[Problem requirements]:
Set down, exactly as they appear, the line containing "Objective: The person" and all subsequent lines through the end of the material below.

-------- Information supplied --------

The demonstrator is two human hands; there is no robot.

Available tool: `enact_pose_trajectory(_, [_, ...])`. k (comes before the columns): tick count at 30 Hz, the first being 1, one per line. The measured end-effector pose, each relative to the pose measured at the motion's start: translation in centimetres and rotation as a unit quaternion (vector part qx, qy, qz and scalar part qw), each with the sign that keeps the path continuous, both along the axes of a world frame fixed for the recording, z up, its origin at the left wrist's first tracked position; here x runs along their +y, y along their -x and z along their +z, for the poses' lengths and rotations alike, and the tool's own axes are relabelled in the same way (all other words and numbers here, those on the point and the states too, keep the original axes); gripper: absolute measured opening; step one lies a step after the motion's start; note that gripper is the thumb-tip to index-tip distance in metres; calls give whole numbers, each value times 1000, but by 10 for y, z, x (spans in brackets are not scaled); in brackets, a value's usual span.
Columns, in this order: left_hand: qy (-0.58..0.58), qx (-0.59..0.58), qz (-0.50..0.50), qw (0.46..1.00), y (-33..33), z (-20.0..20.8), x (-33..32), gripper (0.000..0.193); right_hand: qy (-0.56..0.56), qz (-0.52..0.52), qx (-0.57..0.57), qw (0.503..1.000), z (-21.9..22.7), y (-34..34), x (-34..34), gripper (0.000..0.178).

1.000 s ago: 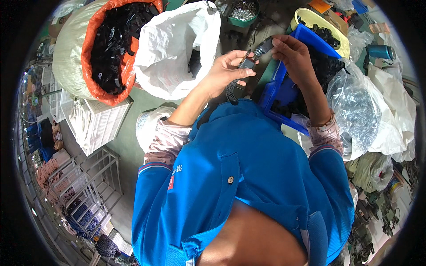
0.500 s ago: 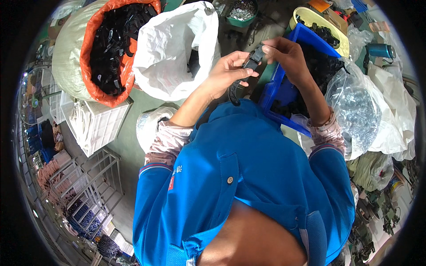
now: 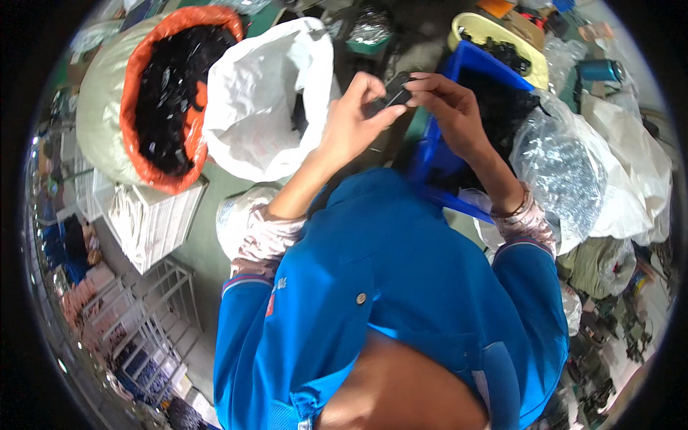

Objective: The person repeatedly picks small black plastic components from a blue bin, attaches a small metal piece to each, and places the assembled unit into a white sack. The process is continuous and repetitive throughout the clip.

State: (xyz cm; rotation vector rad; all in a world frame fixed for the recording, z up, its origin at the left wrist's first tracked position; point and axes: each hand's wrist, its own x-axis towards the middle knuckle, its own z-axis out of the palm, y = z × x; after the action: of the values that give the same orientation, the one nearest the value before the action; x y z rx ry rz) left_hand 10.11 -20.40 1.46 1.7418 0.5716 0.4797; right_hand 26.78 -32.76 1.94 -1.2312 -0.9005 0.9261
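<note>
From the small black part (image 3: 393, 92) between the two hands, a white sack (image 3: 244, 86) stands at nine o'clock, with an orange-rimmed sack (image 3: 129, 115) of black pieces farther out that way. A green tub (image 3: 368, 47) of shiny bits sits at eleven, a cream tub (image 3: 539, 68) at two, and a blue crate (image 3: 490, 63) at three to four, a clear plastic bag (image 3: 562, 168) beyond it. The right hand (image 3: 456, 118) and forearm cover some of the crate's opening. The part's long axis runs roughly from eight to two; blur hides which end is which. The left hand (image 3: 349, 127) keeps a part-closed grip around its lower end; the right hand's fingertip grip is pinched on its upper end.
</note>
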Motion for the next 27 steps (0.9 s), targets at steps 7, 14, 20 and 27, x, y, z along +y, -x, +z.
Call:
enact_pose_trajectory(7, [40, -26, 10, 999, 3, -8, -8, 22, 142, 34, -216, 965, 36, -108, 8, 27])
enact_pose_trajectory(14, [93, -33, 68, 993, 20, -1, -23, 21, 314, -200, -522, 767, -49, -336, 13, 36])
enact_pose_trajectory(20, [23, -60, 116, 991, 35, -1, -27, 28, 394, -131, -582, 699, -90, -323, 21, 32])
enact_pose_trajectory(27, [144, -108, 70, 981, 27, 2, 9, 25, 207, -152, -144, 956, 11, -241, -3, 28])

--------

[Answer below]:
Objective: The person repeatedly picks small black plastic components from a blue bin, attaches a small metal piece to each, and places the assembled unit into a white sack. The process is continuous and repetitive throughout the clip.

State: (xyz cm; rotation vector rad; all in a world frame fixed for the recording, z up, its origin at the left wrist's first tracked position; point and axes: each hand's wrist, its own x-axis towards the middle knuckle, its own z-axis out of the palm, y = z × x; after the action: of the values that give the same orientation, the one nearest the value before the action; x y z rx ry rz) left_hand 10.11 -20.40 1.46 1.7418 0.5716 0.4797; right_hand 26.78 -32.76 1.94 -1.2312 -0.9005 0.9261
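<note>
From the small black part (image 3: 393, 92) between the two hands, a white sack (image 3: 244, 86) stands at nine o'clock, with an orange-rimmed sack (image 3: 129, 115) of black pieces farther out that way. A green tub (image 3: 368, 47) of shiny bits sits at eleven, a cream tub (image 3: 539, 68) at two, and a blue crate (image 3: 490, 63) at three to four, a clear plastic bag (image 3: 562, 168) beyond it. The right hand (image 3: 456, 118) and forearm cover some of the crate's opening. The part's long axis runs roughly from eight to two; blur hides which end is which. The left hand (image 3: 349, 127) keeps a part-closed grip around its lower end; the right hand's fingertip grip is pinched on its upper end.
</note>
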Motion for the next 27 steps (0.9 s), targets at steps 7, 14, 20 and 27, x, y, z along +y, -x, +z.
Call:
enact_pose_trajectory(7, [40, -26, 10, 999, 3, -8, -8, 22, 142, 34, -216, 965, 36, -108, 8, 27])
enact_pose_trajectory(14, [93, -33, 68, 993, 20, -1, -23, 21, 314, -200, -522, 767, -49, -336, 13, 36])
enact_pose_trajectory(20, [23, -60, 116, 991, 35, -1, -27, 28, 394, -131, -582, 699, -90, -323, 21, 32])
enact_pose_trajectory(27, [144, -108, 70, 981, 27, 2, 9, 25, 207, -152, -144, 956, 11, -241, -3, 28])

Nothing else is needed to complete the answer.